An open API service indexing awesome lists of open source software.

https://github.com/ispras/juliet-dynamic

Juliet C/C++ Dynamic Test Suite
https://github.com/ispras/juliet-dynamic

binary binary-analysis checkers cwe dynamic error-detection juliet symbolic-execution testsuite

Last synced: 4 months ago
JSON representation

Juliet C/C++ Dynamic Test Suite

Awesome Lists containing this project

README

          

# Juliet C/C++ Dynamic Test Suite

This repository contains [Juliet](https://samate.nist.gov/SRD/testsuite.php)
C/C++ test suite for dynamic tools. You can measure True Positive and True
Negative rates for your dynamic tool. This repository was used to measure
results for "Symbolic Security Predicates: Hunt Program Weaknesses"
[paper](https://arxiv.org/abs/2111.05770).

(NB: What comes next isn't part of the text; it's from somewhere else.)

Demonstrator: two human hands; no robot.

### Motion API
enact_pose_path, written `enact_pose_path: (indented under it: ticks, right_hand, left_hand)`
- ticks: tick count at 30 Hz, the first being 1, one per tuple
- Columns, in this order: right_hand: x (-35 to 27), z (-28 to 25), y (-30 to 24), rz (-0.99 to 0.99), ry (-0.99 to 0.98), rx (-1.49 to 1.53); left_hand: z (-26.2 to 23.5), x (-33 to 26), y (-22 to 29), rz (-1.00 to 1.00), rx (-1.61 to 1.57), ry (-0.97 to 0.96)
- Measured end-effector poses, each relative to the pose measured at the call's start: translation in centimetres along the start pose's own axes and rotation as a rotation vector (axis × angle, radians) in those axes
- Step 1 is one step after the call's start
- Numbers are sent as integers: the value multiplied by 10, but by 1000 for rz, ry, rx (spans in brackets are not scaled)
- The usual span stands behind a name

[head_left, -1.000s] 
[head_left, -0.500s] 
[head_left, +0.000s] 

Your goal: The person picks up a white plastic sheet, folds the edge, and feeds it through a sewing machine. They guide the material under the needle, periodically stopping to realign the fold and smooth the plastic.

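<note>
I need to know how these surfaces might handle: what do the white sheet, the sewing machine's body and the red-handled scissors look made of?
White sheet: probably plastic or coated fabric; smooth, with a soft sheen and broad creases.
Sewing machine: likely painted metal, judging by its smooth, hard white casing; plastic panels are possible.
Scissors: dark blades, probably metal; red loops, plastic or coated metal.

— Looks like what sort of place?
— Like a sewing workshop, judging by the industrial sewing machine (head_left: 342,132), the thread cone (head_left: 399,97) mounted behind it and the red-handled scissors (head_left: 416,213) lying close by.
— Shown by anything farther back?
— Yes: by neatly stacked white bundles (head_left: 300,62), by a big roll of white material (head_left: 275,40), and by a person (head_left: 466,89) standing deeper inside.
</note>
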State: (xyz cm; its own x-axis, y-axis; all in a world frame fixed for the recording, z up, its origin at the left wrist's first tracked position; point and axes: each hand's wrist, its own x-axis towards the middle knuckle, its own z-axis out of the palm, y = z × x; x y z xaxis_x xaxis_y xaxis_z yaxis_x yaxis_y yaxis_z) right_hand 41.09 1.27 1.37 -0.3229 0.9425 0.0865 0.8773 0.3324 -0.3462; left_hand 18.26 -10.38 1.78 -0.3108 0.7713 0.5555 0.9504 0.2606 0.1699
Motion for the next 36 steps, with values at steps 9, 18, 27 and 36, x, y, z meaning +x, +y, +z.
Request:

However, feel free to support your
own tool.

## Dependencies

$ sudo apt install clang-10 gcc-multilib

## Build

Building all CWEs may require a long time. Building required CWE to measure
Sydr:

$ CC=clang-10 CXX=clang++-10 make -j15 CWE121 CWE122 CWE124 CWE126 CWE127 CWE190 CWE191 CWE194 CWE195 CWE369 CWE680

## Usage

usage: test_juliet.py [-h]
[-c [CWE_NUM_1 CWE_NUM_2 ... [CWE_NUM_1 CWE_NUM_2 ... ...]]]
[-t TOOL] [-e] [-d] [-r] [-j THREADS]

optional arguments:
-h, --help show this help message and exit
-c [CWE_NUM_1 CWE_NUM_2 ... [CWE_NUM_1 CWE_NUM_2 ... ...]], --cwe [CWE_NUM_1 CWE_NUM_2 ... [CWE_NUM_1 CWE_NUM_2 ... ...]]
Run specified CWE.
-t TOOL, --tool TOOL Tool name.
-e, --error Print false positive and false negative tests.
-d, --delete Delete results and collect them again.
-r, --reproduce Recalculate statistics and reproduce sanitizers
verification.
-j THREADS Set number of threads.

## Run Juliet

You can measure TPR and TNR for your tool via `test_juliet.py` script, which
does the following:

1. The script runs your tool on all Juliet test cases.
2. Each test case is executed on a valid input that does not lead to an error.
3. Your tool should generate new inputs that may trigger an error.
4. The script assigns TP to positive test case if at least one input was
generated. The script assigns FP to negative test case if at least one input
was generated. The script assigns TN to negative test case if no inputs were
generated. The script assigns FN to positive test case if no inputs were
generated.
5. Afterwards, the script verifies TP cases on sanitizers. TP stays for test
case if sanitizers signal an error for at least one generated input, FN is
assigned to the test case otherwise.

The following script runs Sydr on all Juliet test cases, determines classes (TP,
FP, TN, FN) for each test case, and verifies generated inputs on sanitizers:

$ ./test_juliet.py -j4

The script will generate `results/stats.json` file containing classes (TP, FP,
TN, FN) and sanitizers verification result for each checked Juliet test case.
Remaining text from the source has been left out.